• [What to do]:
What's wanted is each entry repeated verbatim, minus its images.

• [Extracted material]:
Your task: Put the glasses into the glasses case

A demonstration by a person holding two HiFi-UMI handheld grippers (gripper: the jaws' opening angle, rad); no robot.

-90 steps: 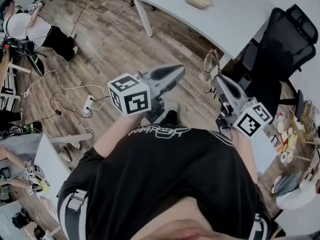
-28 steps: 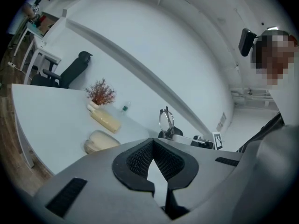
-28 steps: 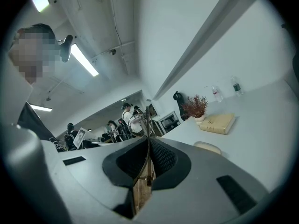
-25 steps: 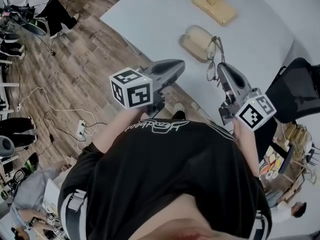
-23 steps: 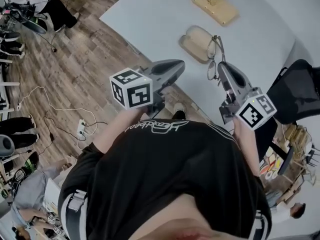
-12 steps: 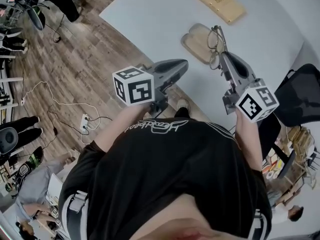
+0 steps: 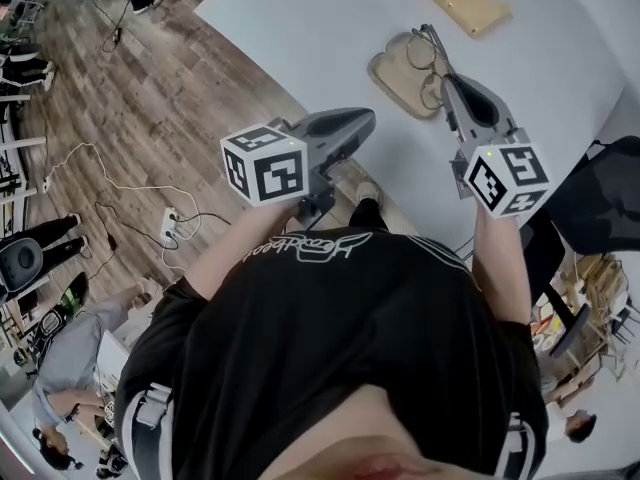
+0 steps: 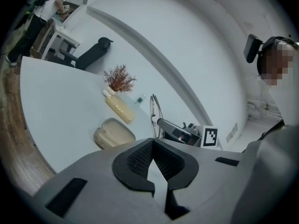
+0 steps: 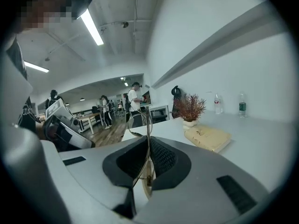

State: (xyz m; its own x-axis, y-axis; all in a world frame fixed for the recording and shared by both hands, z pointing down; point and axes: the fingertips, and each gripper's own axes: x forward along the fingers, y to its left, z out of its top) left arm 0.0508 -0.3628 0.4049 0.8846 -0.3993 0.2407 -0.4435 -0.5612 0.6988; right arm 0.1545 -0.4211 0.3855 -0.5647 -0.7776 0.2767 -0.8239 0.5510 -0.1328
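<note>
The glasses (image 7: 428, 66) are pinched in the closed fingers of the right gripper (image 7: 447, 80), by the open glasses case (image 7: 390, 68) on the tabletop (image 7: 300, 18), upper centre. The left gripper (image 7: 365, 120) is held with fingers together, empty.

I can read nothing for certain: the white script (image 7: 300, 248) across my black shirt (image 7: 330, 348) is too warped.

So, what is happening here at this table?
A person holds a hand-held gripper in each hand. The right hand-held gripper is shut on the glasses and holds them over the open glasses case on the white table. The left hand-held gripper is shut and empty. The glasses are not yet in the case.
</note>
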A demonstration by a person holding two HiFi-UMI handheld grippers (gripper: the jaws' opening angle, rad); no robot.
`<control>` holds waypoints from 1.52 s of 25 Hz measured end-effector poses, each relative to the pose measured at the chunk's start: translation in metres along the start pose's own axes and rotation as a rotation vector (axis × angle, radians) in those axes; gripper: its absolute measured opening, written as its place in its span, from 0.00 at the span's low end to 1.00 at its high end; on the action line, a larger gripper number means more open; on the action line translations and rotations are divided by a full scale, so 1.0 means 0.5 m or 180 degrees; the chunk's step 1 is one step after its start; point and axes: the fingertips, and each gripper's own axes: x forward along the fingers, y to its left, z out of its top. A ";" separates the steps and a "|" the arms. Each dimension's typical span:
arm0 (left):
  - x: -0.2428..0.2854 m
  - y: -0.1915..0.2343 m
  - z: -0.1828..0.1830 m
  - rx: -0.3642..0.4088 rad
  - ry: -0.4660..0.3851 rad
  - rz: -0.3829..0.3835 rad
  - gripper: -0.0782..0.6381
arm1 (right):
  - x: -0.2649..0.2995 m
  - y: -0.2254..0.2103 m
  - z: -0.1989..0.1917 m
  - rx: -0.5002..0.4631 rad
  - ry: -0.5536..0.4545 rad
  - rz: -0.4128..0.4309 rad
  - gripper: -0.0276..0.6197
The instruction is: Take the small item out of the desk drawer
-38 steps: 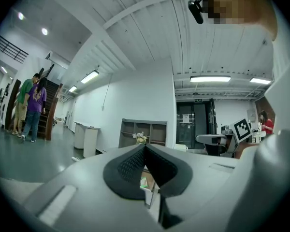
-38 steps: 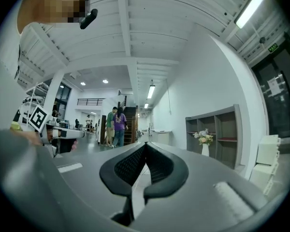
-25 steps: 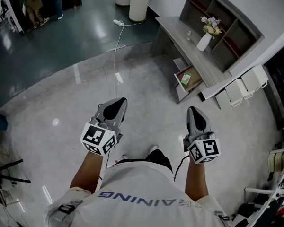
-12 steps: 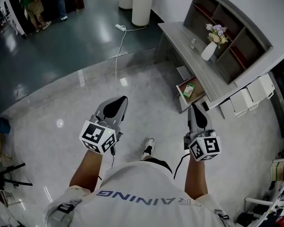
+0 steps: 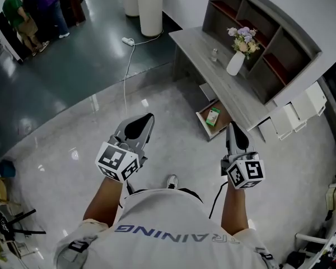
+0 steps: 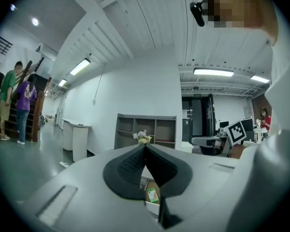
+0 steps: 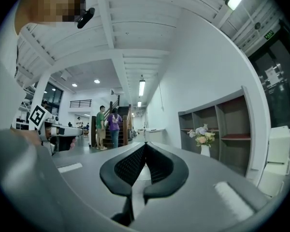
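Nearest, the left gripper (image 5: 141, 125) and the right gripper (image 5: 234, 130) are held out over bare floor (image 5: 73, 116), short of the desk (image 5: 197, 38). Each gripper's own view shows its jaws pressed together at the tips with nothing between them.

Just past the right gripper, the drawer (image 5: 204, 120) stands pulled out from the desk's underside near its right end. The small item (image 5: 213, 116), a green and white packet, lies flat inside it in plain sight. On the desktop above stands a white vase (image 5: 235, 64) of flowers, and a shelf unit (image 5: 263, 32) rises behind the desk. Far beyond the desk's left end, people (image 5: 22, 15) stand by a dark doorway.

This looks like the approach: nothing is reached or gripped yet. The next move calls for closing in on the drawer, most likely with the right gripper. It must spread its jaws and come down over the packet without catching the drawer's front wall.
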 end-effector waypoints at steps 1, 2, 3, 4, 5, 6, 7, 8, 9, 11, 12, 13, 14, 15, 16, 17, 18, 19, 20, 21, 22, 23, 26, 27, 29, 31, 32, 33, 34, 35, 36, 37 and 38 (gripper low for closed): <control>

• [Task answer]:
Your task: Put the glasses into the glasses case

A demonstration by a person holding two HiFi-UMI handheld grippers (gripper: the jaws' opening angle, rad); no robot.

-90 steps: 
-28 steps: 
-28 steps: 
-25 steps: 
-23 steps: 
-12 steps: 
+0 steps: 
+0 steps: 
+0 steps: 

State: (xyz m; its own x-axis, y-axis; all in a world frame fixed for the recording and shared by both hands, z pointing down; point and axes: the fingertips, and each gripper's own axes: x forward along the fingers, y to its left, z out of its top) left arm 0.0508 -0.3628 0.4049 0.8846 -0.3993 0.2407 -0.4435 -0.5612 0.6988; right arm 0.1545 -0.4211 0.3855 -0.5647 -0.7776 0.2767 -0.8239 0.5510 -0.1328
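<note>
The glasses (image 7: 428, 66) are pinched in the closed fingers of the right gripper (image 7: 447, 80), by the open glasses case (image 7: 390, 68) on the tabletop (image 7: 300, 18), upper centre. The left gripper (image 7: 365, 120) is held with fingers together, empty.

I can read nothing for certain: the white script (image 7: 300, 248) across my black shirt (image 7: 330, 348) is too warped.

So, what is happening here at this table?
A person holds a hand-held gripper in each hand. The right hand-held gripper is shut on the glasses and holds them over the open glasses case on the white table. The left hand-held gripper is shut and empty. The glasses are not yet in the case.
</note>
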A demonstration by a person holding two HiFi-UMI handheld grippers (gripper: the jaws' opening angle, rad); no robot.
`<control>` holds waypoints from 1.52 s of 25 Hz measured end-effector poses, each relative to the pose measured at the chunk's start: translation in metres along the start pose's own axes and rotation as a rotation vector (axis × angle, radians) in those axes; gripper: its absolute measured opening, written as its place in its span, from 0.00 at the span's low end to 1.00 at its high end; on the action line, a larger gripper number means more open; on the action line translations and rotations are divided by a full scale, so 1.0 means 0.5 m or 180 degrees; the chunk's step 1 is one step after its start; point and axes: the fingertips, and each gripper's own axes: x forward along the fingers, y to its left, z out of its top. A ";" separates the steps and a "|" the arms. Each dimension's typical span:
arm0 (left):
  - x: -0.2428..0.2854 m
  - y: -0.1915..0.2343 m
  - z: -0.1828..0.1830 m
  - rx: -0.3642..0.4088 rad
  - ry: -0.4660..0.3851 rad
  - rz: -0.3829..0.3835 rad
  - gripper: -0.0782..0.6381
arm1 (right):
  - x: -0.2649..0.2995 m
  - y: -0.2254..0.2103 m
  - z: -0.1989..0.1917 m
  - rx: -0.5002..0.4631 rad
  - ry: -0.5536..0.4545 rad
  - rz: -0.4128..0.4309 rad
  - gripper: -0.0276..0.6197
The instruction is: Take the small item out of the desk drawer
-38 steps: 
-38 steps: 
-25 steps: 
-12 steps: 
+0 steps: 
+0 steps: 
+0 steps: 
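Nearest, the left gripper (image 5: 141, 125) and the right gripper (image 5: 234, 130) are held out over bare floor (image 5: 73, 116), short of the desk (image 5: 197, 38). Each gripper's own view shows its jaws pressed together at the tips with nothing between them.

Just past the right gripper, the drawer (image 5: 204, 120) stands pulled out from the desk's underside near its right end. The small item (image 5: 213, 116), a green and white packet, lies flat inside it in plain sight. On the desktop above stands a white vase (image 5: 235, 64) of flowers, and a shelf unit (image 5: 263, 32) rises behind the desk. Far beyond the desk's left end, people (image 5: 22, 15) stand by a dark doorway.

This looks like the approach: nothing is reached or gripped yet. The next move calls for closing in on the drawer, most likely with the right gripper. It must spread its jaws and come down over the packet without catching the drawer's front wall.
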 end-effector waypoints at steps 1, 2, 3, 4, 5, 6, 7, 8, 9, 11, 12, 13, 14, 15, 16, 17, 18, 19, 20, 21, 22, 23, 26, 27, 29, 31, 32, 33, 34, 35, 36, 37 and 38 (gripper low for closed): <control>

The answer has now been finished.